[Start of Attachment]

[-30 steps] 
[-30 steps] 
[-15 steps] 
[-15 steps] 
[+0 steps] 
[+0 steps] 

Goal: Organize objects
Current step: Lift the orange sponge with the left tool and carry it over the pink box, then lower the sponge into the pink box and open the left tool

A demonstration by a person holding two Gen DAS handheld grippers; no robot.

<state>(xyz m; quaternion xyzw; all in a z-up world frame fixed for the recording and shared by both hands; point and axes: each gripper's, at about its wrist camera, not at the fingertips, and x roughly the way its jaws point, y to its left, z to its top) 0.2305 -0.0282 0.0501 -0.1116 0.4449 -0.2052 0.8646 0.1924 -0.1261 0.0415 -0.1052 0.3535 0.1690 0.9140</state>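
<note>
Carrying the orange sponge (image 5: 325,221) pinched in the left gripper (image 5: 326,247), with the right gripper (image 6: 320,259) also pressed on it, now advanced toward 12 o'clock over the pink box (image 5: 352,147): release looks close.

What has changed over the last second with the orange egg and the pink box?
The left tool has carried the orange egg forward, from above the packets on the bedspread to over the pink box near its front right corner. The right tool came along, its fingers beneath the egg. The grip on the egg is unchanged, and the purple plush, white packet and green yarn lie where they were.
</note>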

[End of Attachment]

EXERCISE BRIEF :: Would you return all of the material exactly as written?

SOLUTION BELOW ::
[-30 steps] 
[-30 steps] 
[-15 steps] 
[-15 steps] 
[+0 steps] 
[+0 steps] 

Goal: Organize objects
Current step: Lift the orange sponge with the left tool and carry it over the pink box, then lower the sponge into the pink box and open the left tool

A demonstration by a person holding two Gen DAS handheld grippers; no robot.

<state>(xyz m; quaternion xyzw; all in a z-up world frame fixed for the recording and shared by both hands; point and axes: each gripper's, at about its wrist camera, not at the fingertips, and x roughly the way its jaws point, y to its left, z to its top) 0.2305 -0.0282 0.0501 -0.1116 0.4449 -0.2052 0.8646 0.1924 -0.1261 0.0415 -0.1052 0.3535 0.1690 0.9140</state>
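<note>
Carrying the orange sponge (image 5: 325,221) pinched in the left gripper (image 5: 326,247), with the right gripper (image 6: 320,259) also pressed on it, now advanced toward 12 o'clock over the pink box (image 5: 352,147): release looks close.

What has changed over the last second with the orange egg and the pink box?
The left tool has carried the orange egg forward, from above the packets on the bedspread to over the pink box near its front right corner. The right tool came along, its fingers beneath the egg. The grip on the egg is unchanged, and the purple plush, white packet and green yarn lie where they were.
</note>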

The answer given above is complete as it stands.